Auch Opernnarren streiten, wer der beste Tenor war. Die Fans von Björling, di Stefano – gemeint ist der Sänger, nicht der Fußballer –, Wunderlich oder Kaufmann liegen sich gern in den Haaren, bis sie Vernunft annehmen und sich fragen, ob es sich um Puccini, Verdi, Mozart oder doch Wagner handelt. Was zu differenzierten Wertungen führt. Ein durchaus beliebter Streitpunkt ist auch diese Reihung: Fred Astaire oder Gene Kelly? Beide tanzen, das stimmt. Aber mit gänzlich unterschiedlichen Körpern. Es empfiehlt sich daher, zwei Ausnahmekönner zu bewundern und den Blödsinn, den einen besser zu finden, sein zu lassen.
Federer oder Djoković? Bleiben wir beim Sport, beim Tennis. Novak Djoković oder Roger Federer? Wer die beidhändige Rückhand scheußlich findet, wird den Stilisten aus der Schweiz immer besser finden; und wenn der noch so oft gegen den Serben verliert. Das ist eine ästhetische Vorliebe, keine Wertung im Sinn der Rangliste.
Im Fußball sagen viele, Pelé war der Beste. Soll sein.
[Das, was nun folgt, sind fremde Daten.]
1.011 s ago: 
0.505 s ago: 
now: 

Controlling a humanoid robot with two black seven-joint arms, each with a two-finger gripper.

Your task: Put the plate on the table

Aber man muss dazu sagen: zu seiner Zeit. Denn wer will wissen, ob er für seine Ballannahmen und Schüsse aus jeder Körperhaltung bei den Abwehrspielern der Gegenwart noch genügend Zeit hätte? Wenn ich mich recht erinnere, hat er als blutjunger Debütant bei der WM in Schweden am 8. Juni 1958 Ernst Happel von der Mittellinie bis zum Sechzehner mit dem Ball am Fuß zwei Meter abgenommen. Gibt es heute noch so langsame Abwehrstrategen?
Gehen wir in die nähere Vergangenheit: Johann Cruyff oder Franz Beckenbauer? Beiden war große Eleganz eigen. Sie spielten den schnellen, immer abgeschnittenen Ball aus dem Fußgelenk und gern in die, von Gegnern nicht vorhergesehene Richtung. Als Trainer waren sie danach unterschiedlich erfolgreich; in den Wortmeldungen auch. Aber wir reden über die große Klasse auf dem Spielfeld. Ich wage keine Reihung.
Maradona? Niemals, nein! Der verrückte Argentinier, Diego Maradona, war in Ballbehandlung und Schusstechnik singulär. Aber ihn sollte man für die Suche nach dem Besten nicht heranziehen. Ein entscheidendes Tor, mit der Hand (22. Juni 1986, WM in Mexiko, gegen England) erzielt, disqualifiziert. Lebenslänglich und für die weitere Fußballhistorie.
So, jetzt zu den beiden Giganten der Gegenwart. Lionel Messi oder doch Cristiano Ronaldo? Der Argentinier in Diensten des FC Barcelona und der Portugiese des Weißen Balletts sind natürlich zwei beste Fußballer der Welt. Der eine, weil er auf kleinstem Raum, im größten Gedränge, erfolgreich dribbeln, auf die Zehntelsekunde den Pass in die Tiefe timen kann oder selbst in sie startet – und weil er gnadenlos genau schießt. Der andere, weil er auch den Star verkörpert. Seine große Allüre wird durch seinen Antritt, seine Dynamik, seine Kopfbälle und die mörderische Schussgewalt in beiden Beinen absolut gerechtfertigt.
Ich bin nicht in der Lage zu sagen, aus diesem oder jenem Grund ist einer der Beste. Nur für mich, ganz heimlich, im Selbstgespräch, nenne ich doch noch einen Namen. Den des (für mich, nur für mich) besten Fußballers: Zinedine Zidane. Weil er einerseits Athlet war, also von der Optik eher ein Tank, andererseits ein ziemlich einmaliges Feingefühl in den Beinen hatte, den Ball streichelte, mit einer Ganzkörperdrehung mitnahm und weil der Franzose große strategische Klasse mit eminenter Torgefährlichkeit verband. Zidane ist für mich vielleicht nicht in jedem Detail die Ausnahme, aber er ist der Kompletteste. Das gebe ich aber nicht zu, denn, wie ich schon erklären durfte, ich halte nichts von Rankings dieser Art.
GASTAUTOR WERNER SCHNEYDER
Der Autor, Kabarettist, Schauspieler, Boxfan und Fischer, 79, wuchs in Klagenfurt zwischen Fußballplatz und Stadttheater auf.
Ob Regie, Aufnahme, Bücher oder andere Publikationen, der in Wien lebende und mit zahlreichen Preisen ausgezeichnete Familienmensch besticht stets durch Humor und seine Übersicht.